### Your assignment
Exactly the lines from the one with "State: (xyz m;" to the end of the data below should be set down, and no others.

Start of Dataset content

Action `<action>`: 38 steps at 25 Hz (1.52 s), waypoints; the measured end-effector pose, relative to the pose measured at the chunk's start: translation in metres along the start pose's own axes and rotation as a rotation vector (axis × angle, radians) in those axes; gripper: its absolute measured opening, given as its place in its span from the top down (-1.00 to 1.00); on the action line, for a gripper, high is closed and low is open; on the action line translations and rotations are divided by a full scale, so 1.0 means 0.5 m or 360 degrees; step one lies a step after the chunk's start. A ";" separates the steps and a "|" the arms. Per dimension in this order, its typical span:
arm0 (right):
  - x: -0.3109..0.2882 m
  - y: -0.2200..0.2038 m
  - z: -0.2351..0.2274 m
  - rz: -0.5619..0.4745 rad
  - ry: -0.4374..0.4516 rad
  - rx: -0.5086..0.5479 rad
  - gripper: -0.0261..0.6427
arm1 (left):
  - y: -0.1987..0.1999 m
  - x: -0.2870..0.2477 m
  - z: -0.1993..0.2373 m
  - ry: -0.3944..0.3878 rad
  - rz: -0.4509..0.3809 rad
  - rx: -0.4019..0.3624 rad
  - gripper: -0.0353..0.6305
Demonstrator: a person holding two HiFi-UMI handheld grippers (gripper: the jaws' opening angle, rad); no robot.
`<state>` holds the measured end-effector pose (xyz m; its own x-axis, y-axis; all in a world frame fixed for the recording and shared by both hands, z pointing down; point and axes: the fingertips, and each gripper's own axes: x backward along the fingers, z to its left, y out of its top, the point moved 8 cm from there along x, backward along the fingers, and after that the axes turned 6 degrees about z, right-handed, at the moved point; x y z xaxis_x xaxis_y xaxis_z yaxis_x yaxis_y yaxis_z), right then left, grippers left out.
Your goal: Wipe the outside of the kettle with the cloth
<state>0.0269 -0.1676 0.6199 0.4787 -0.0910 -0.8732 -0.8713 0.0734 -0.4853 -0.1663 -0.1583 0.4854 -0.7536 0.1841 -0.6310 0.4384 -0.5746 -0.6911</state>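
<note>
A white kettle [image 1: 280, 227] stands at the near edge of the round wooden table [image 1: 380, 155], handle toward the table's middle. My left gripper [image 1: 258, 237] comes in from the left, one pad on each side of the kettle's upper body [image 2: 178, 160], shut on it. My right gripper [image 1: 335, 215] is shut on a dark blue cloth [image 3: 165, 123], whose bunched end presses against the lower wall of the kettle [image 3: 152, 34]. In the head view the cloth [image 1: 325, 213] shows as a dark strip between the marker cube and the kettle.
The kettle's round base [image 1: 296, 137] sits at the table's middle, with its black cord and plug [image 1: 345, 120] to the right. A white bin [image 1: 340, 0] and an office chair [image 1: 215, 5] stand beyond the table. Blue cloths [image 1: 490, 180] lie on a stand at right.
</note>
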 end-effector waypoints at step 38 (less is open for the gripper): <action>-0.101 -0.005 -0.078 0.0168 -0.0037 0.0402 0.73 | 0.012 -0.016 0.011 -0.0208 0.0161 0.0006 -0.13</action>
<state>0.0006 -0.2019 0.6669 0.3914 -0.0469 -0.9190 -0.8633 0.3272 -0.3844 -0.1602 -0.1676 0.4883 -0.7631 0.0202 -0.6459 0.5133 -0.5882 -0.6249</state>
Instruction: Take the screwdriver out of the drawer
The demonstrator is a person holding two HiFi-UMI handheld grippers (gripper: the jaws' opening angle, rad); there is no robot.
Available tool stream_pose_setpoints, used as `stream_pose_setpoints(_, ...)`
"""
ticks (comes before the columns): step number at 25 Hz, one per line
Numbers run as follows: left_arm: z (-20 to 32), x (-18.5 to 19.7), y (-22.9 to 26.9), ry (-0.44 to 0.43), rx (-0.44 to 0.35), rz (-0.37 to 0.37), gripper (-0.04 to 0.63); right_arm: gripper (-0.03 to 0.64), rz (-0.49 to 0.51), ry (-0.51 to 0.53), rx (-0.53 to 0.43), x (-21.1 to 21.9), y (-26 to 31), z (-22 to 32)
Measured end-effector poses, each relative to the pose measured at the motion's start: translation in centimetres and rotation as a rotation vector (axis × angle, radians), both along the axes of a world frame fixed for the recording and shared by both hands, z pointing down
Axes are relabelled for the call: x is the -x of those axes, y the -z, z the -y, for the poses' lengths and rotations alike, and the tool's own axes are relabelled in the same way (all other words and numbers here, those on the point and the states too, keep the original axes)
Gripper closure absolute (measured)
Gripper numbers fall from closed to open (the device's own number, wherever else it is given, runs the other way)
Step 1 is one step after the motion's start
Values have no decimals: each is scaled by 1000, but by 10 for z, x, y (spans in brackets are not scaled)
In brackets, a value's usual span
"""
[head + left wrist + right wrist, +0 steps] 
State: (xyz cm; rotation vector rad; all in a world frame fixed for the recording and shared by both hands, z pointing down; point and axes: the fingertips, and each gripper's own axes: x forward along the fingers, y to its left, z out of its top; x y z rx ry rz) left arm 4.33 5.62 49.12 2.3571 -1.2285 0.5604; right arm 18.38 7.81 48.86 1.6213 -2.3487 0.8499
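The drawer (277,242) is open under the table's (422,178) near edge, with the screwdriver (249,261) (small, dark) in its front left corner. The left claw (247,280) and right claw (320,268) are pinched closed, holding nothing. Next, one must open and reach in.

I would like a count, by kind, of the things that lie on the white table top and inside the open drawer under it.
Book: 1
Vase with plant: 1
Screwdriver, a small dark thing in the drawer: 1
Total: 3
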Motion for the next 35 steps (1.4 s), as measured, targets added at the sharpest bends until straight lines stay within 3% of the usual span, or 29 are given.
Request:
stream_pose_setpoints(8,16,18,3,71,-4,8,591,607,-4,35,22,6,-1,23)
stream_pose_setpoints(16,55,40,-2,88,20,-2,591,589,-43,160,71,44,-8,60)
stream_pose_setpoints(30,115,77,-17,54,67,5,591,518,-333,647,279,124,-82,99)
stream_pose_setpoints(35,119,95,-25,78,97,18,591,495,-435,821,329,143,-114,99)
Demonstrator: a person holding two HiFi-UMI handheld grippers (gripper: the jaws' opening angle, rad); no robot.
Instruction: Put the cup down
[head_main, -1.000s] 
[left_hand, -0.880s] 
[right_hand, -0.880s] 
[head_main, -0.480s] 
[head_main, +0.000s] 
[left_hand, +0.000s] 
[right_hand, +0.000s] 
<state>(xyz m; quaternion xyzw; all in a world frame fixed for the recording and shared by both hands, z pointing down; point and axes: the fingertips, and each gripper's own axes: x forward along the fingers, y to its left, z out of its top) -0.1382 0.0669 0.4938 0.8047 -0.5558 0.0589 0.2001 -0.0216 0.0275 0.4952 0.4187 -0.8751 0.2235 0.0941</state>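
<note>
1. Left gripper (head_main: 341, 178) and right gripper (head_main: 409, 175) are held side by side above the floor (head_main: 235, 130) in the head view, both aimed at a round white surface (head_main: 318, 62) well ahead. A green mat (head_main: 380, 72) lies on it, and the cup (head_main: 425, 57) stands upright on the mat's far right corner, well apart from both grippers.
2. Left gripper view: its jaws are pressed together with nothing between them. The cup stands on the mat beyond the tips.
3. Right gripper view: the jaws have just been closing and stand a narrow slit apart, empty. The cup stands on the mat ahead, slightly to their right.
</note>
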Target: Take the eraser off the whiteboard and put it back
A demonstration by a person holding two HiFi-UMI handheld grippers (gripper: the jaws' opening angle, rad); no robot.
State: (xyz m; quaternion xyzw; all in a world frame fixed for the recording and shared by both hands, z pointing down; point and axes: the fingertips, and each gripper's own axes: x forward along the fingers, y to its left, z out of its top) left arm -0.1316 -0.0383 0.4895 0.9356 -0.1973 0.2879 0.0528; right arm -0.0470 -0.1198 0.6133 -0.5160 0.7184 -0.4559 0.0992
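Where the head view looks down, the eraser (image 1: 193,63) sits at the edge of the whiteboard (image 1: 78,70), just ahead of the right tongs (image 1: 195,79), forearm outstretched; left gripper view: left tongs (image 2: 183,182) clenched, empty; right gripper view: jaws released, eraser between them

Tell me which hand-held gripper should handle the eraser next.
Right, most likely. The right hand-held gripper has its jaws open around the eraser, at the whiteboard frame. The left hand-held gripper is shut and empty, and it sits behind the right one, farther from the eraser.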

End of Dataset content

### Solution below
State: (xyz m; quaternion xyzw; all in a world frame fixed for the recording and shared by both hands, z pointing down; point and axes: the fingertips, and each gripper's own axes: x forward along the fingers, y to its left, z out of its top) left arm -0.1316 -0.0383 0.4895 0.9356 -0.1973 0.2879 0.0528; right arm -0.0470 -0.1198 0.6133 -0.5160 0.7184 -0.4559 0.0992
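Where the head view looks down, the eraser (image 1: 193,63) sits at the edge of the whiteboard (image 1: 78,70), just ahead of the right tongs (image 1: 195,79), forearm outstretched; left gripper view: left tongs (image 2: 183,182) clenched, empty; right gripper view: jaws released, eraser between them

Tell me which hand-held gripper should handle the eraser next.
Right, most likely. The right hand-held gripper has its jaws open around the eraser, at the whiteboard frame. The left hand-held gripper is shut and empty, and it sits behind the right one, farther from the eraser.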

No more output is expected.